L’arrivo trionfale di Isaac Del Toro in maglia rosa a Bormio nella 17esima tappa del Giro d'Italia 2025 (foto LaPresse)
Il foglio sportivo
Un Giro d'Italia con tanti vincitori
Isaac Del Toro, Richard Carapaz, Simon Yates, Egan Bernal, Giulio Pellizzari e Derek Gee non hanno ancora finito lo spettacolo
Il Professore si tolse gli occhialini, li posò sul tavolo, con il pollice e il medio della mano destra si grattò i due limiti delle labbra. Poi fece un ppffff molto francese. Ci mise un po’ a rispondere.
L’intervistatore lo lasciò fare, non gli fece fretta. In fondo a Gianni Brera quell’uomo piaceva, appezzava cosa diceva, soprattutto apprezzava i suoi silenzi. I silenzi a volte riescono a essere più evocativi delle parole, ravvivano l’interesse in una conversazione, riescono a farcela apprezzare di più, a dare l’idea che non sia scontata.
Laurent Fignon interruppe il silenzio con un altro ppffff. “Sa che c’è? Che il Giro e il Tour sono due corse simili, due faticacce incredibili, ciò che cambia è che se sei il più forte il Tour de France lo riesci a vincere di gambe. Il Giro d’Italia no. O meglio, lo vinci sempre di gambe, ma due preghiere è meglio dirle, perché non si sa mai. È questo che mi affascina e allo stesso tempo me lo fa odiare: al Giro le gambe non bastano, serve anche testa dura, spirito di adattamento e un santo che ti voglia bene”.
Al Giro d’Italia molte volte – è successo un sacco di volte, succederà ancora – si parte vincitori, strada facendo si dimostra di esserlo, ma poi si torna a casa che di chilometri al traguardo finale ne mancano ancora parecchi.
Quest’anno è successo a Primoz Roglic e Juan Ayuso, favoriti a Durazzo, entrambi saliti in ammiraglia e tornati a casa prima del tempo.
La maglia rosa doveva essere affar loro, una lotta a due. Forse avevano sbagliato santo al quale votarsi. O forse era quello giusto, solo che non voleva loro bene.
Quello che doveva essere non è stato. Il Giro d’Italia è stato altro e quell’altro è stato appassionante, soprattutto inatteso e confortante. E confortante proprio perché inatteso.

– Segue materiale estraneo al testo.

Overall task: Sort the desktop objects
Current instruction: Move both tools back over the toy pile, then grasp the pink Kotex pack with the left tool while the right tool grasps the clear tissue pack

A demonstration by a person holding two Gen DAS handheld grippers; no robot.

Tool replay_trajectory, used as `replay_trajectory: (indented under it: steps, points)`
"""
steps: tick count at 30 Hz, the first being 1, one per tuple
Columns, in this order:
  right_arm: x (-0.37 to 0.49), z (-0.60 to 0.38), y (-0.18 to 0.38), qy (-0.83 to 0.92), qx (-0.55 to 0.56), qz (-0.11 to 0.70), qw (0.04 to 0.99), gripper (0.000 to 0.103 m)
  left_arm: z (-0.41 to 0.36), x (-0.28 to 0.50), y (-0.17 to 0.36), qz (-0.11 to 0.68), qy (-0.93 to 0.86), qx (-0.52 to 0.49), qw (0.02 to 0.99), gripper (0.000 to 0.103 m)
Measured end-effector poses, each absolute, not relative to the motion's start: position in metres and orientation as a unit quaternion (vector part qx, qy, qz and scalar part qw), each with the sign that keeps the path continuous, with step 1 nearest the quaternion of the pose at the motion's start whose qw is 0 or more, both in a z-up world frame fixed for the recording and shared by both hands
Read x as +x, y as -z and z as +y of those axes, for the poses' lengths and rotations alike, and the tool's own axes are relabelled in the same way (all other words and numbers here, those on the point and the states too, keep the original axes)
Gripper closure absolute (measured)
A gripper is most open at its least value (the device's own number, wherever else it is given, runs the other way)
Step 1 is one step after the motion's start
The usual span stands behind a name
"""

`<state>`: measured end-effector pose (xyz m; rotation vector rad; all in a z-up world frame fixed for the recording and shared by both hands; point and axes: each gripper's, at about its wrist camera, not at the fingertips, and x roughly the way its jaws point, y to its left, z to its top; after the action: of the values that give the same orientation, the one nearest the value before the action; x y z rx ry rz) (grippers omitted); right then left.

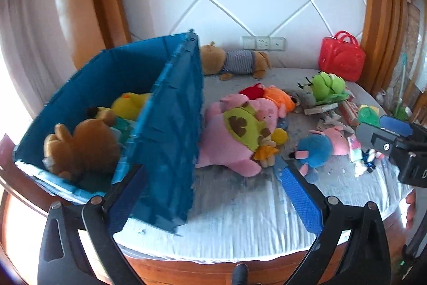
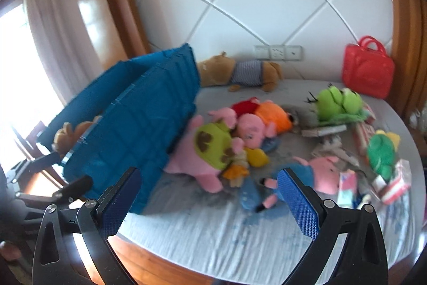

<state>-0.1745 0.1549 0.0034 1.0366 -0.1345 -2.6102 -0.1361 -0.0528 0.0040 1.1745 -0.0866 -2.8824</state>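
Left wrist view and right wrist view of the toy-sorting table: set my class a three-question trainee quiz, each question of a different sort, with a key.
1. True or false: the blue bin already has a brown teddy inside it.
2. Multiple choice: the red case stands
A. inside the bin
B. at the far right, by the wall
C. between the right gripper's fingers
3. Fill in: the striped-shirt plush lies at the back of the table, just below the wall ______.

Key
1. True.
2. B.
3. Sockets.

Both the left gripper and the right gripper are open and hold nothing.
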Motion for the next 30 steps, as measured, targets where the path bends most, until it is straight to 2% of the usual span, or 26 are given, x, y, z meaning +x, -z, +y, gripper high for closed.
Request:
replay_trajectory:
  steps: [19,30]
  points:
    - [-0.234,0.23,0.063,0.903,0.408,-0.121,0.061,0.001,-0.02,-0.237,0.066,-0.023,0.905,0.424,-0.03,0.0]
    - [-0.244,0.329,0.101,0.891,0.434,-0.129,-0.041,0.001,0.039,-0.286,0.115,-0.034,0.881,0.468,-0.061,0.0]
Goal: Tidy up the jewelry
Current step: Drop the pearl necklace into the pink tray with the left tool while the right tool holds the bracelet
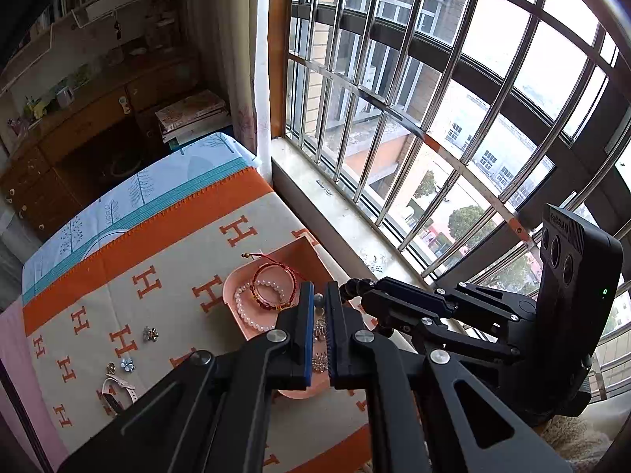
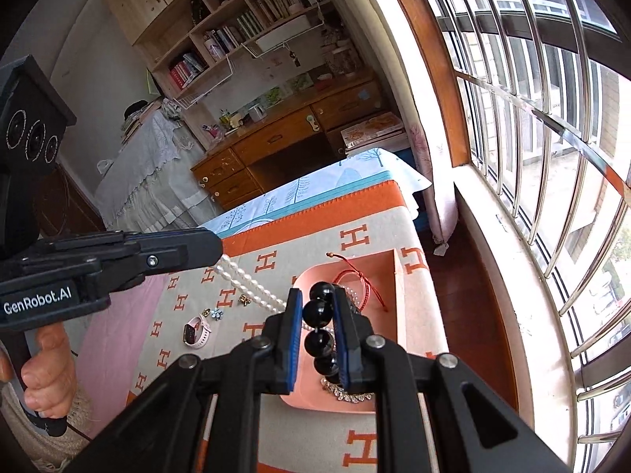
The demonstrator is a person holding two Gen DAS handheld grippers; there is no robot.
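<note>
A pink tray (image 1: pixel 236 276) (image 2: pixel 378 268) lies on the orange-and-beige blanket. In it are a red cord bracelet (image 1: pixel 276 276) (image 2: pixel 355 276), a white pearl bracelet (image 1: pixel 246 311) and sparkly pieces (image 2: pixel 347 394). My right gripper (image 2: pixel 318 307) is shut on a black bead bracelet (image 2: pixel 317 311) above the tray; it also shows in the left wrist view (image 1: pixel 351 289). My left gripper (image 1: pixel 320 295) is nearly shut, its hold hidden there; in the right wrist view (image 2: pixel 215 250) a pearl necklace (image 2: pixel 252 285) hangs from its tip.
On the blanket (image 1: pixel 169 260) left of the tray lie a flower brooch (image 1: pixel 150 333), a blue flower piece (image 1: pixel 127 363), a small gold piece (image 1: pixel 110 366) and a white-strapped watch (image 1: pixel 116 392) (image 2: pixel 195 333). A barred window (image 1: pixel 434 118) and sill run along the right. A desk (image 2: pixel 292 134) stands beyond.
</note>
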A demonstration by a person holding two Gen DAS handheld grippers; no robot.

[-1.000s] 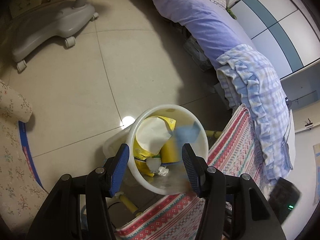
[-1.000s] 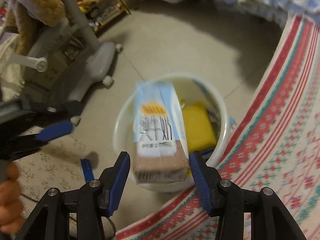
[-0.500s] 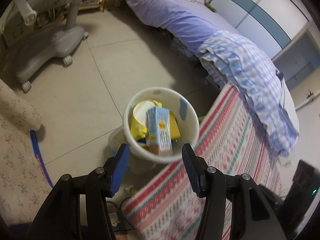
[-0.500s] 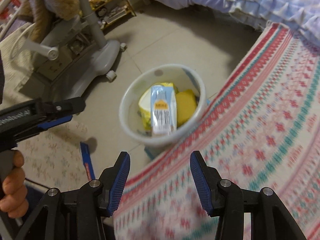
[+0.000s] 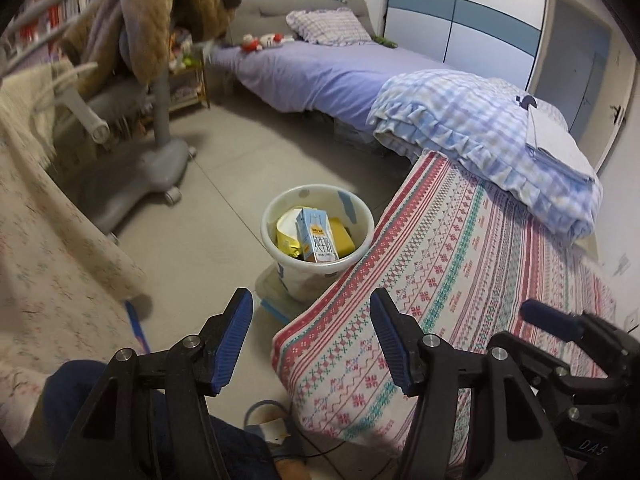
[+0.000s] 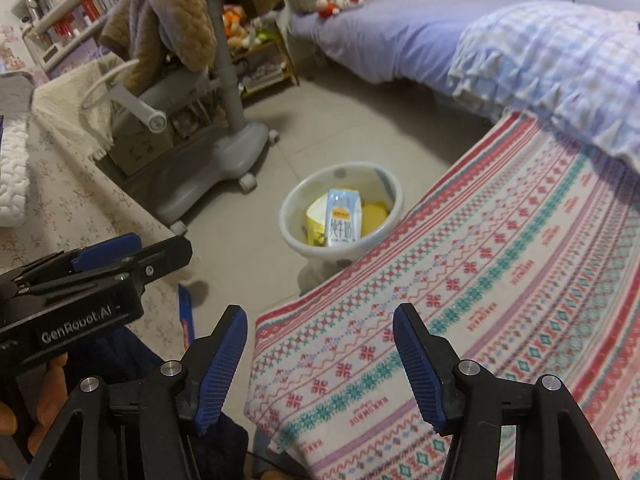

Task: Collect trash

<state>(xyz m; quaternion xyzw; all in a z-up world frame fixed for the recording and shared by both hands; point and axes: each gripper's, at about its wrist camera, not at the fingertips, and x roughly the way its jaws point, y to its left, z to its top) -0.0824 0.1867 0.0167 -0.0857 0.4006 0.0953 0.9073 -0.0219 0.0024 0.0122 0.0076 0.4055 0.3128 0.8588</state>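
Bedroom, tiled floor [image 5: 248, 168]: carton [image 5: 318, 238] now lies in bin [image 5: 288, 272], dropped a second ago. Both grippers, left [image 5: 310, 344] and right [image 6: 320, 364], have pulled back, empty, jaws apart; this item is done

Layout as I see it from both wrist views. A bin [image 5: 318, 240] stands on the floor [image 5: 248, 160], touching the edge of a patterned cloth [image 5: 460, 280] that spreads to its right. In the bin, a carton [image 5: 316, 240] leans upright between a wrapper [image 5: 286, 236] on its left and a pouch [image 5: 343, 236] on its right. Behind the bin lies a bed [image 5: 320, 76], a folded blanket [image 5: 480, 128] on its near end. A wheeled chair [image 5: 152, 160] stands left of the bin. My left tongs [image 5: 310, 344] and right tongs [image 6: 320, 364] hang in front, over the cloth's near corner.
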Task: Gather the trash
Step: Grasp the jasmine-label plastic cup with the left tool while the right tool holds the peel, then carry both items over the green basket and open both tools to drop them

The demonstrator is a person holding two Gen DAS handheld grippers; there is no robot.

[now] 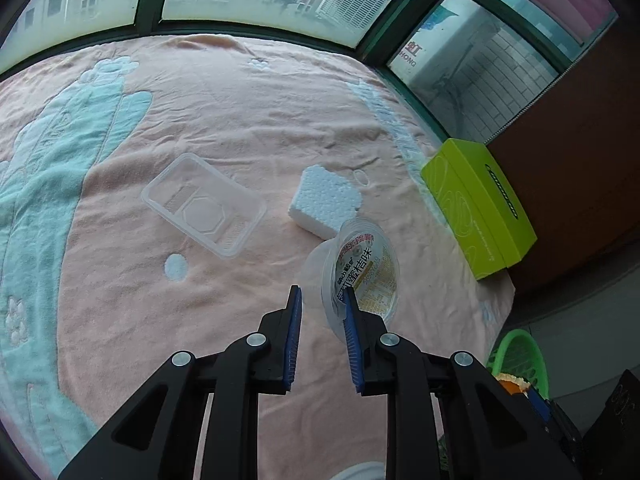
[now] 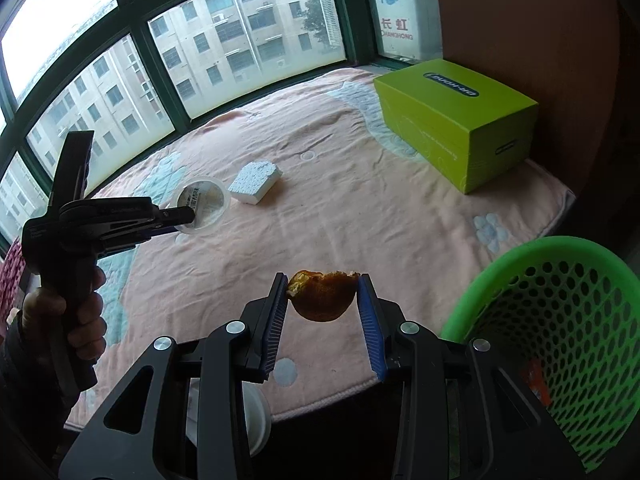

Aveva bisogno il Giro d’Italia di una corsa come quella di quest’anno. Perché, a eccezione della parentesi di Tadej Pogacar nel 2024, era da un po’ di edizioni che gli scatti erano pochi e la paura di saltare molta. E il Giro aveva iniziato a sembrare uno spettacolo di varietà venuto male, rispetto alla grande rappresentazione che il Tour de France metteva in scena ogni estate. Uno spettacolo fatto di scatti e lotte testa a testa in salita, di imboscate di squadra e azioni un po’ folli un po’ disperate. E tutto questo rendeva obsoleto l’attendismo di ruote limate e scattini rimandati di chi correva per vestire la maglia rosa. Il Giro sembrava un film di seconda visione in una sala dalle poltrone scomode. A tal punto da farci pensare, dubitare, che in fondo esistesse un ciclismo corso da Tadej Pogacar e Jonas Vingegaard e uno corso da tutti gli altri. E Tadej Pogacar e Jonas Vingegaard al Giro non ci venivano.
Poi il miracolo.
Mentre eravamo in preda allo sconforto di sapere che da Durazzo partiva un Giro d’Italia orfano di Tadej Pogacar, con Jonas Vingegaard a lavorare per il Tour de France, Mathieu van der Poel ad allenarsi sulla mountain bike, e Wout van Aert in corsa ma con la gamba sifulina, all’improvviso i corridori in gara hanno dimostrato, pedalata dopo pedalata che non esistono due ciclismi. Ne esiste uno solo. E funziona allo stesso modo sia che quelli lì ci siano o non ci siano. E che eravamo dei pirloni noi che credevamo il contrario. Che non ci avevamo capito niente, tronfi come eravamo della convinzione di aver capito tutto.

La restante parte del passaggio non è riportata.